If teaching five classes at three different schools and barely making enough money to make ends meet in one semester hasn't killed my spirit, I don't know what could. Maybe I am delusional, or maybe, just maybe, I am truly cut out for this job. The world does need more good teachers, people who want to teach and want to make a difference through their teaching and not just get a paycheck, and I feel up to the challenge. I am already in the midst of it. What I need to do now is make the best of it.

Friday, December 5, 2014

A Rant

Why does it have to be so hard to find full-time employment? It would be one thing if I didn't have any prospects, but, the fact is, I have had some interest, have gone on some interviews, and still... Nothing. It's hard not to take it personally.

It's really difficult to "pull yourself up by your bootstraps" when you are working hard and trying to make the right decisions and are still falling short somehow. It's hard to have faith in something that seems less and less likely as time progresses. It's hard to continue working hard when it just seems to be taking me back to the same place, over and over and over again. 

Am I just stuck being a mediocre teacher working part-time at three different schools just to barely make ends meet?
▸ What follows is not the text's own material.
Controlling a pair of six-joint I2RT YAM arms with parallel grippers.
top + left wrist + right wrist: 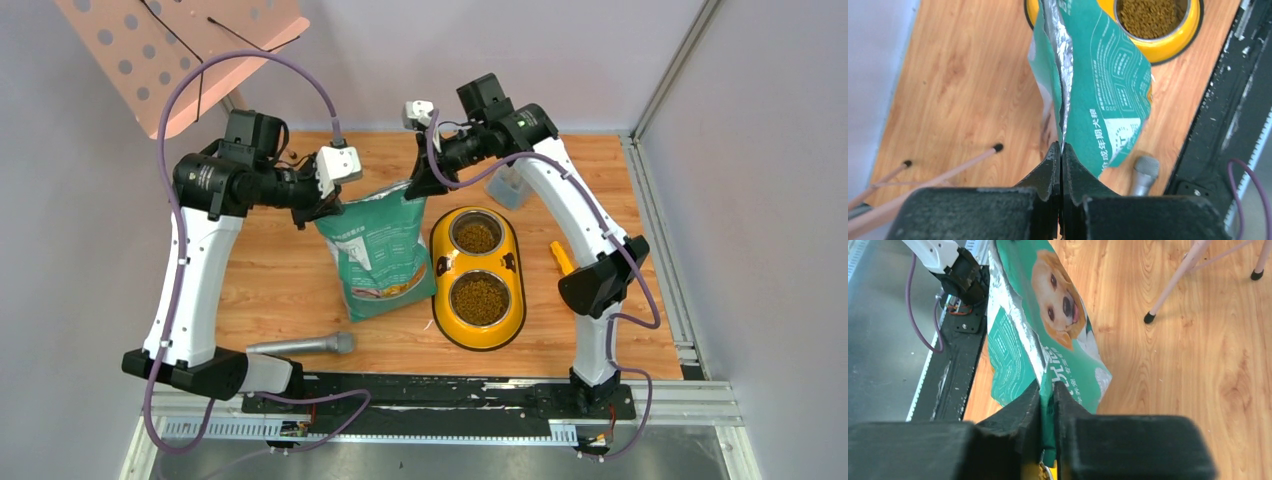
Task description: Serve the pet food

Am I just always going to be poor and never able to pay all of my bills, save up any money, and purchase a house? 

I know I have probably said this before, but I believe it now more than ever: the American Dream is a lie; it always has been, and it always will be as long as the powers that be remain the same. When you are born into poverty, no matter how hard you work, only the outliers and the extremely lucky make it, and the rest of us will continue drowning, no matter what.

One can only be crushed by disappointment and shame so many times and keep going. One can only be rejected so many times before he just says "fuck it" and walks away.